Hyunjin harus menang agar ia bisa pergi ke Amerika. Bukan hanya untuk kunjungan museum dan disukainya tetapi juga hal lain yang tak kalah penting baginya.

Sebenarnya bisa saja Hyunjin pergi tanpa mengandalkan hadiah itu. Tentunya ia punya uang, entah hasil dari perlombaan yang ia ikuti atau dari kerja paruh waktu yang ia lakoni. Tapi sekali lagi, Hyunjin tidak ingin Ibunya marah atau sedih. Ia tidak bisa berbohong pada sang Ibu tanpa mengatakan alasan sebenarnya ia pergi ke sana.

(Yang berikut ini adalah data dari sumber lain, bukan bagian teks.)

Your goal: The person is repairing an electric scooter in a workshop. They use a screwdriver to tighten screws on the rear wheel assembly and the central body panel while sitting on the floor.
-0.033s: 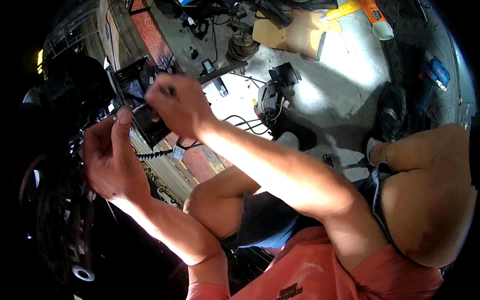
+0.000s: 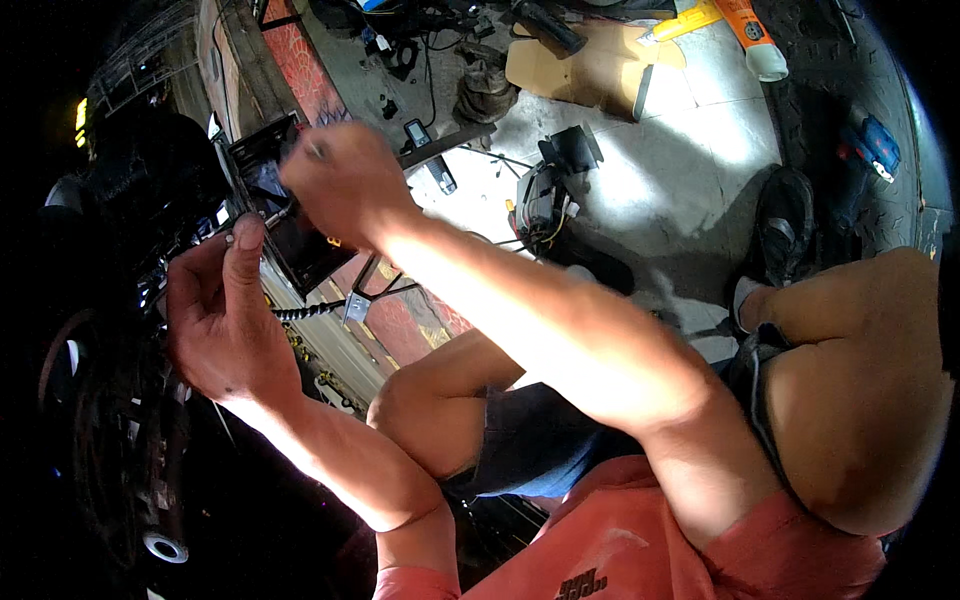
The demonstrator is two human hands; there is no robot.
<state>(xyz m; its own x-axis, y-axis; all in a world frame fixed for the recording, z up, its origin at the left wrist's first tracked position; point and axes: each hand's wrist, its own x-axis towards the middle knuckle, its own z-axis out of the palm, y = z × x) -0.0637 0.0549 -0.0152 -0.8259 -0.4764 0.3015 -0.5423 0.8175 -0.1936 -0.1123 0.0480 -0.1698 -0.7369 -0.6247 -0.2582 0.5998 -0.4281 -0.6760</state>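
Note:
My left hand (image 2: 232, 325) is closed, its thumb pressed against the curled fingers beside a black frame (image 2: 292, 272) on a dark machine (image 2: 150, 190). A tiny pale bit (image 2: 230, 239) shows at the thumb tip; what the fingers hold is hidden. Just right of it, my right hand (image 2: 345, 185) is curled into a fist over the frame, slightly smeared by motion. Between the two hands lies a short, slim metal piece (image 2: 279, 215). Whether the right fingers grip it, I cannot make out.
Below the frame runs a black spiral-wrapped cable (image 2: 308, 312) next to a metal bracket (image 2: 356, 306). On the floor lie a black unit with wires (image 2: 541, 200), a handheld meter (image 2: 440, 172), cardboard (image 2: 600, 80), an orange bottle (image 2: 752, 40) and a blue tool (image 2: 876, 145).
My right hand has shifted slightly left and up, its forearm tilting with it. More of the bracket and the black frame's lower edge shows. My left hand stays put.

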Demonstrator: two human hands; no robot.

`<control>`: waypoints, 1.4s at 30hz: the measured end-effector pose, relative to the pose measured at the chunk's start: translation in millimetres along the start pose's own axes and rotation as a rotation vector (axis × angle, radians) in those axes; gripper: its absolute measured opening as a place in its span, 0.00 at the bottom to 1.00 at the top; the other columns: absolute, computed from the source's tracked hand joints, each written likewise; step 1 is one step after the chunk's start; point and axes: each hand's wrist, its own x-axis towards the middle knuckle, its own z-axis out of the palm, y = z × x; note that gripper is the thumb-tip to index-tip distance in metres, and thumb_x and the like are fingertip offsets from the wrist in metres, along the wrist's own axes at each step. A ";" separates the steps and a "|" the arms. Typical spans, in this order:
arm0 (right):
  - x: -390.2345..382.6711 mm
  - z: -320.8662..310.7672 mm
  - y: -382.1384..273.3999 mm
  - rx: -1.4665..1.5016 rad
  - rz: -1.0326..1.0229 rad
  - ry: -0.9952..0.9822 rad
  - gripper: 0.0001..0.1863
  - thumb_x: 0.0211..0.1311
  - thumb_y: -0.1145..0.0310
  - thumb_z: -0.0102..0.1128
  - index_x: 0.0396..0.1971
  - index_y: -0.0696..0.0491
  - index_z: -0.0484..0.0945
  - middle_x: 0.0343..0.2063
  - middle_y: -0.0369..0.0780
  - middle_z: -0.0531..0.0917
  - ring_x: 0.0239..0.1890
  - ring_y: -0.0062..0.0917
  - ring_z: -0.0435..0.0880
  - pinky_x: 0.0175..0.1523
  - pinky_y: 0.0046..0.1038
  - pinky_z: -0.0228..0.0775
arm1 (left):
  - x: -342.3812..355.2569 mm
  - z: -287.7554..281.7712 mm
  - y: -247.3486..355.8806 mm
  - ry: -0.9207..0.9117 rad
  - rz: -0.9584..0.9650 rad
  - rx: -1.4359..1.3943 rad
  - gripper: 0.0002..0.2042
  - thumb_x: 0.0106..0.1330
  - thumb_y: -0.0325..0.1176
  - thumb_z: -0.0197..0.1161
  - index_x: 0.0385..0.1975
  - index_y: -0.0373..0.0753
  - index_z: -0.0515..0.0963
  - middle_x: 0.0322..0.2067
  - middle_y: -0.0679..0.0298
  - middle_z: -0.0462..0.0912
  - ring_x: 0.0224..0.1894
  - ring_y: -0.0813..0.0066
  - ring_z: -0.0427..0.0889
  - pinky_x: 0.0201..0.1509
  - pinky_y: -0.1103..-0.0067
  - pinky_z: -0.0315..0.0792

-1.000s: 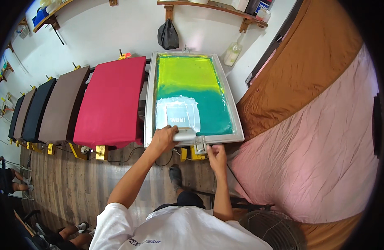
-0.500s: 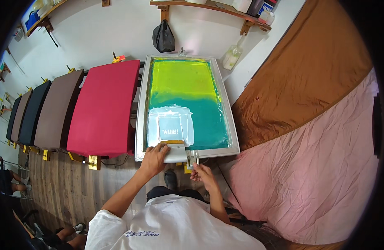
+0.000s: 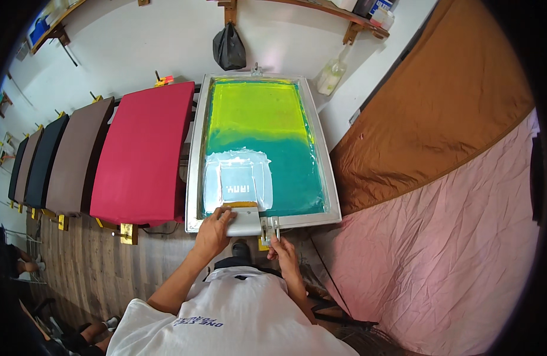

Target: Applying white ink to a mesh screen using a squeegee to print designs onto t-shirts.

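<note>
A screen-printing screen in a metal frame (image 3: 321,130) lies before me, coated yellow-green at the top and teal below, with a pale patch of white ink (image 3: 223,169) at lower left. My left hand (image 3: 214,231) is closed on a grey squeegee (image 3: 242,224) with an amber blade at the screen's front edge. Just right of it, my right hand (image 3: 281,252) grips a metal clamp (image 3: 270,224) on the frame with bent fingers and thumb.
Several fabric-covered platens (image 3: 140,148) in red, taupe and black line the left. Brown (image 3: 433,95) and pink (image 3: 439,249) fabric hangs at right. A shelf (image 3: 321,10) and black bag (image 3: 229,47) are on the wall. Another person's legs (image 3: 92,332) show at lower left.
The screen and hands sit further left in view than a second ago, as do the platens, so the view has shifted. Both hands are lower in view, still at the squeegee and clamp.
</note>
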 end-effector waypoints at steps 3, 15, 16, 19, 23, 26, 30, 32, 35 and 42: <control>0.3 1.6 2.8 -0.002 -0.042 0.008 0.23 0.67 0.45 0.58 0.30 0.53 0.75 0.19 0.32 0.76 0.21 0.15 0.75 0.29 0.19 0.68 | -0.2 4.2 -3.8 0.037 0.045 0.021 0.27 0.47 0.16 0.65 0.51 0.37 0.74 0.54 0.53 0.74 0.49 0.49 0.79 0.53 0.63 0.75; -6.2 11.6 -0.6 -0.038 -0.040 0.071 0.22 0.70 0.48 0.55 0.31 0.54 0.74 0.21 0.32 0.72 0.22 0.15 0.71 0.30 0.18 0.65 | 0.5 -0.4 3.2 0.012 -0.005 0.033 0.25 0.47 0.14 0.62 0.50 0.35 0.75 0.56 0.53 0.74 0.50 0.49 0.79 0.55 0.63 0.75; -6.6 12.3 -0.3 -0.038 -0.037 0.070 0.22 0.70 0.48 0.55 0.31 0.54 0.74 0.21 0.32 0.72 0.22 0.15 0.71 0.30 0.18 0.65 | 0.5 -0.4 1.7 0.010 -0.007 0.033 0.25 0.47 0.14 0.62 0.50 0.35 0.75 0.56 0.53 0.74 0.50 0.49 0.79 0.55 0.63 0.75; -7.4 13.2 -0.7 -0.031 -0.027 0.073 0.21 0.70 0.49 0.55 0.31 0.54 0.74 0.21 0.32 0.71 0.22 0.14 0.70 0.28 0.18 0.63 | 0.7 -1.3 0.3 0.010 -0.008 0.054 0.27 0.45 0.15 0.66 0.50 0.37 0.75 0.56 0.54 0.74 0.50 0.50 0.80 0.54 0.64 0.78; -9.2 19.8 -10.0 -0.068 -0.052 0.118 0.20 0.71 0.52 0.55 0.28 0.54 0.73 0.19 0.31 0.70 0.20 0.13 0.68 0.24 0.18 0.59 | 2.5 -12.9 8.7 0.027 -0.003 0.039 0.26 0.46 0.15 0.65 0.50 0.37 0.75 0.55 0.53 0.75 0.49 0.49 0.81 0.52 0.65 0.78; -12.0 25.5 -14.7 -0.074 -0.060 0.150 0.19 0.71 0.53 0.55 0.26 0.53 0.71 0.17 0.30 0.68 0.18 0.13 0.67 0.22 0.19 0.57 | 1.1 -16.3 12.6 0.035 -0.003 0.030 0.26 0.46 0.15 0.65 0.49 0.36 0.75 0.54 0.53 0.76 0.48 0.48 0.81 0.52 0.65 0.78; -10.6 28.0 -11.6 -0.060 -0.104 0.172 0.20 0.71 0.53 0.55 0.25 0.52 0.70 0.15 0.30 0.67 0.17 0.13 0.65 0.22 0.19 0.56 | 0.1 -19.4 13.8 0.048 0.002 0.024 0.25 0.46 0.14 0.65 0.48 0.36 0.76 0.54 0.53 0.76 0.47 0.47 0.82 0.51 0.64 0.79; -11.4 27.8 -12.5 -0.064 -0.116 0.175 0.20 0.71 0.53 0.55 0.25 0.52 0.70 0.15 0.30 0.67 0.17 0.12 0.65 0.21 0.19 0.56 | 0.2 -20.5 15.9 0.034 -0.006 0.019 0.25 0.46 0.15 0.66 0.49 0.35 0.75 0.55 0.52 0.75 0.48 0.48 0.81 0.52 0.65 0.77; -10.9 28.0 -11.4 -0.059 -0.132 0.176 0.20 0.71 0.52 0.55 0.25 0.53 0.70 0.15 0.29 0.67 0.17 0.12 0.65 0.21 0.19 0.55 | 0.0 -20.2 16.3 0.023 -0.010 0.013 0.26 0.46 0.17 0.67 0.50 0.35 0.75 0.55 0.52 0.75 0.48 0.49 0.80 0.53 0.65 0.76; -12.6 30.5 -14.6 -0.068 -0.161 0.190 0.19 0.72 0.54 0.54 0.26 0.54 0.72 0.15 0.29 0.67 0.17 0.12 0.65 0.21 0.18 0.55 | -0.1 -22.0 19.5 0.056 -0.006 0.012 0.25 0.45 0.15 0.66 0.49 0.34 0.77 0.55 0.52 0.76 0.48 0.48 0.82 0.52 0.64 0.78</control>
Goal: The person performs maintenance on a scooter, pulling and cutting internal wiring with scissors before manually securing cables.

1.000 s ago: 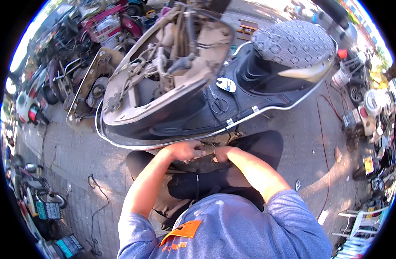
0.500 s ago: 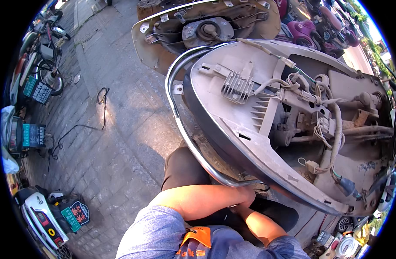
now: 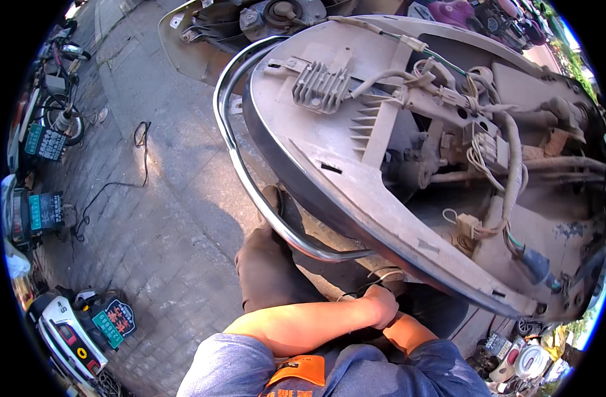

Tapi dengan hadiah itu, Hyunjin tidak perlu berbohong. Ia bisa memberitahu Ibunya alasan pergi ke Amerika, meski tidak mengatakan ada motif di balik kunjungan itu.

Itu bukan berbohong, kan?

Hyunjin hanya tidak mengatakan ia akan sekalian menemui Sam disana.

"Tuhan, aku sangat ingin bertemu dengannya," desah Hyunjin saat lelaki itu mendongakkan kepala menghadap langit biru di atasnya.

Hyunjin begitu merindukan Sam, dan ia berharap saudaranya juga merasakan hal yang sama dengannya.

*****

Fakultas Psikologi Miroh university menyelenggarakan studi banding ke Maxident university. Studi banding yang diikuti oleh pengurus dan staff dari Badan Eksekutif Mahasiswa (BEM) Fakultas Psikologi Miroh university  bersama perwakilan mahasiswa dari setiap lembaga kemahasiswaan yang ada di Fakultas Psikologi Miroh university itu diketuai oleh Seo Changbin.

Pada kunjungan pertama, rombongan mahasiswa disambut secara hangat oleh jajaran pengurus dan staff dari BEM Fakultas Psikologi Maxident university. Acara itu lalu dilanjutkan dengan presentasi tentang organisasi yang ada baik di Fakultas Psikologi Miroh university maupun di Fakultas Psikologi Maxident university yang kemudian dilanjutkan dengan sesi tanya jawab.